Unlike music streaming companies such as Spotify and Google Play Music, 8tracks is built entirely around curated playlists, instead of searching by artists or albums. In a press release announcing the new feature, the company pointed to its curation model as effective for targeting, as playlists come with numerous tags reflecting moods, genres and activities that marketers can target ads around.

The new ads are being brought to the Canadian market through a partnership with LeanStream, a marketplace of audio ad solutions, including programmatic. Available audio ad units on 8tracks include pre-roll, mid-roll and special sponsorship options, such as branded playlists and first impression takeovers (which display a visual pop-up alongside the audio). Audio ads are available to advertisers with managed service or through programmatic deals.
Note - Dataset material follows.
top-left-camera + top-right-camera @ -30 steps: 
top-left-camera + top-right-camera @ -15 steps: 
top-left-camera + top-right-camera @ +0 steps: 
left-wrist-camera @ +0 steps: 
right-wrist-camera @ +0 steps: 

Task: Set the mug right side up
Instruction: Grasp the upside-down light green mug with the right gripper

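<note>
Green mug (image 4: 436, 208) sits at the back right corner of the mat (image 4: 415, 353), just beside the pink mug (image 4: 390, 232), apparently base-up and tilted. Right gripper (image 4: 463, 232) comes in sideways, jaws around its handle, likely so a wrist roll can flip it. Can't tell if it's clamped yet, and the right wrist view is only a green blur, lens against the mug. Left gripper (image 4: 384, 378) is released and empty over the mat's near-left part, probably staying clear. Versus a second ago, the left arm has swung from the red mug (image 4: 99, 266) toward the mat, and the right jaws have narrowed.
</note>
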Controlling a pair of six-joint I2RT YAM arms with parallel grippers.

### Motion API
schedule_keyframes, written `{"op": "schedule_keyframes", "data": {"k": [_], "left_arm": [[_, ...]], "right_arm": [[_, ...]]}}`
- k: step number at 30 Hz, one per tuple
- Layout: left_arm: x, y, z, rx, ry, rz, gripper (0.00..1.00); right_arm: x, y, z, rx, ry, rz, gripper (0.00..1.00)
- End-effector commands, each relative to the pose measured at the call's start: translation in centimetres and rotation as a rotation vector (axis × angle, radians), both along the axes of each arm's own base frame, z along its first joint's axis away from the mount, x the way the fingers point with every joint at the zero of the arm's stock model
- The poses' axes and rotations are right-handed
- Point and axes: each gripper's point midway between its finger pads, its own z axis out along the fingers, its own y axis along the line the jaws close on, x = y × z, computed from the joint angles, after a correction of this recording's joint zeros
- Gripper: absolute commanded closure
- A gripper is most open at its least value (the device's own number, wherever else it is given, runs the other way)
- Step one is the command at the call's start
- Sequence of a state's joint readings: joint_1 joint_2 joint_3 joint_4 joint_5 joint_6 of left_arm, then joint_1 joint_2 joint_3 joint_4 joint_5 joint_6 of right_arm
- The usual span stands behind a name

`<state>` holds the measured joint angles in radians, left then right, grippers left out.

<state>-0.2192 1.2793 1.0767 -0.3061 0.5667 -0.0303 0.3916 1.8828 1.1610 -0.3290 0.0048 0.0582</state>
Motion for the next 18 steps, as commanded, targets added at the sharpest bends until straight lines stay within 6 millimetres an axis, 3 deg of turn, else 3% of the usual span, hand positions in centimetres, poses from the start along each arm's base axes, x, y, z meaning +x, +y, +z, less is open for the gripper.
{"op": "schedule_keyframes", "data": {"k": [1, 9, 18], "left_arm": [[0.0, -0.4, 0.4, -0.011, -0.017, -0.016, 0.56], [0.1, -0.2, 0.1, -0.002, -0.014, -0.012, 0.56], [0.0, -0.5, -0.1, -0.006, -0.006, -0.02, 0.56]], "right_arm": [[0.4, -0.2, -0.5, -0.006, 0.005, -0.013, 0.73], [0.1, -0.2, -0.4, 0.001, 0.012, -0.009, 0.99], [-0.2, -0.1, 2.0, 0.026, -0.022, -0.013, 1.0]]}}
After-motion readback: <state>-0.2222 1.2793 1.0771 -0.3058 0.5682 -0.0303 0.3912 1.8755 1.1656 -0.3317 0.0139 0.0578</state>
As part of the partnership, Jesse Haw, previously partnership director for 8tracks in Canada, will join LeanStream. There, he will continue to work on executions for 8tracks, while also working with other LeanStream clients.

8tracks first launched audio ads in the U.S. in January. At the time, the company said this was another step towards profitability, as ad sales from its in-house teams weren’t economical given its size, and visual programmatic ads were not enough to cover the royalties it needed to pay artists.

In late 2016, 8tracks introduced limits for how much music free users in the States could listen to on a weekly basis. Earlier this month, the company announced that the success of audio ads – as well as the ad-free, 8tracks Plus premium subscription – resulted in the removal of listening limits.

8tracks claims to have nine million active users between Canada and the U.S., and says nearly 90% of its Canadian audience is between the ages of 18 and 34.